▸ Exercise brief: Repeat each line of the material word for word.

▸ Information supplied:
★ ★ ★ ★ ★ ★ ★

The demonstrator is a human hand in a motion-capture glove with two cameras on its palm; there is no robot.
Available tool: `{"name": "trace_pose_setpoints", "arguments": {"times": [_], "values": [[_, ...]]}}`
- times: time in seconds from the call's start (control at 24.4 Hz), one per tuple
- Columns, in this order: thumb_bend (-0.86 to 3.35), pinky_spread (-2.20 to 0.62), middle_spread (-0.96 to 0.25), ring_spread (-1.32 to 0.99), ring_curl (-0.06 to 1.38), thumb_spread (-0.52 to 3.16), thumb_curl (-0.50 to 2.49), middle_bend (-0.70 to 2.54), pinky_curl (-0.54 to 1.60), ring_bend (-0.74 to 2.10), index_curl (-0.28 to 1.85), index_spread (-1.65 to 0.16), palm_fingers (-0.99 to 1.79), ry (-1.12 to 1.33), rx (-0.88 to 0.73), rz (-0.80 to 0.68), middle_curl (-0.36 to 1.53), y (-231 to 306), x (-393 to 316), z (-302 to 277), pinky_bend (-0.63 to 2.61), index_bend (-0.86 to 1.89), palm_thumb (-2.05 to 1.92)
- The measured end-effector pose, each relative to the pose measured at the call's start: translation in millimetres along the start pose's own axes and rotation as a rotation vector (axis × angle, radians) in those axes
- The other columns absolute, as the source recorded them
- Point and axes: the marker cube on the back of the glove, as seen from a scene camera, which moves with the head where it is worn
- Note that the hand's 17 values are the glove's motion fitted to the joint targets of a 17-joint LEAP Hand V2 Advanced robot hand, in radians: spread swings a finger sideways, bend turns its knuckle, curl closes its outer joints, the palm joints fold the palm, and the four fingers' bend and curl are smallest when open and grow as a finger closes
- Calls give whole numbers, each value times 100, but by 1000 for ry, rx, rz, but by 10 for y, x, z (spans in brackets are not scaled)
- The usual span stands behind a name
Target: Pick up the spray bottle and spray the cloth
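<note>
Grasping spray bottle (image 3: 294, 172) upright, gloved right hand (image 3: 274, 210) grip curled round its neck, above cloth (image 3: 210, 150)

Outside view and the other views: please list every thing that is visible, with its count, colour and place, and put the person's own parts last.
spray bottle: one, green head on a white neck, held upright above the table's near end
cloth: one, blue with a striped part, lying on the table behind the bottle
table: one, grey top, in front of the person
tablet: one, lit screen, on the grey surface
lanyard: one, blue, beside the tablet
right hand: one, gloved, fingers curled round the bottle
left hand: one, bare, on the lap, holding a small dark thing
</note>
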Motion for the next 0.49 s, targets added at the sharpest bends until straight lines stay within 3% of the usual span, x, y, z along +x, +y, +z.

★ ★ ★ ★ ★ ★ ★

▸ Task answer:
The demonstrator is a human hand in a motion-capture glove with two cameras on its palm; there is no robot.
Available tool: `{"name": "trace_pose_setpoints", "arguments": {"times": [_], "values": [[_, ...]]}}`
- times: time in seconds from the call's start (control at 24.4 Hz), one per tuple
- Columns, in this order: thumb_bend (-0.86 to 3.35), pinky_spread (-2.20 to 0.62), middle_spread (-0.96 to 0.25), ring_spread (-1.32 to 0.99), ring_curl (-0.06 to 1.38), thumb_spread (-0.52 to 3.16), thumb_curl (-0.50 to 2.49), middle_bend (-0.70 to 2.54), pinky_curl (-0.54 to 1.60), ring_bend (-0.74 to 2.10), index_curl (-0.28 to 1.85), index_spread (-1.65 to 0.16), palm_fingers (-0.99 to 1.79), ry (-1.12 to 1.33), rx (-0.88 to 0.73), rz (-0.80 to 0.68), middle_curl (-0.36 to 1.53), y (-231 to 306), x (-393 to 316), z (-302 to 277), pinky_bend (-0.63 to 2.61), index_bend (-0.86 to 1.89), palm_thumb (-2.05 to 1.92)
- The measured end-effector pose, each relative to the pose measured at the call's start: translation in millimetres along the start pose's own axes and rotation as a rotation vector (axis × angle, radians) in those axes
- The other columns absolute, as the source recorded them
- Point and axes: the marker cube on the back of the glove, as seen from a scene camera, which moves with the head where it is worn
- Note that the hand's 17 values are the glove's motion fitted to the joint targets of a 17-joint LEAP Hand V2 Advanced robot hand, in radians: spread swings a finger sideways, bend turns its knuckle, curl closes its outer joints, the palm joints fold the palm, and the four fingers' bend and curl are smallest when open and grow as a finger closes
- Calls give whole numbers, each value times 100, but by 1000 for ry, rx, rz, but by 10 for y, x, z (spans in brackets are not scaled)
- The usual span stands behind a name
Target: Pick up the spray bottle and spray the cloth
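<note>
Grasping spray bottle (image 3: 294, 172) upright, gloved right hand (image 3: 274, 210) grip curled round its neck, above cloth (image 3: 210, 150)

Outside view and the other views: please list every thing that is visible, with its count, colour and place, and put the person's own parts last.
spray bottle: one, green head on a white neck, held upright above the table's near end
cloth: one, blue with a striped part, lying on the table behind the bottle
table: one, grey top, in front of the person
tablet: one, lit screen, on the grey surface
lanyard: one, blue, beside the tablet
right hand: one, gloved, fingers curled round the bottle
left hand: one, bare, on the lap, holding a small dark thing
</note>
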Motion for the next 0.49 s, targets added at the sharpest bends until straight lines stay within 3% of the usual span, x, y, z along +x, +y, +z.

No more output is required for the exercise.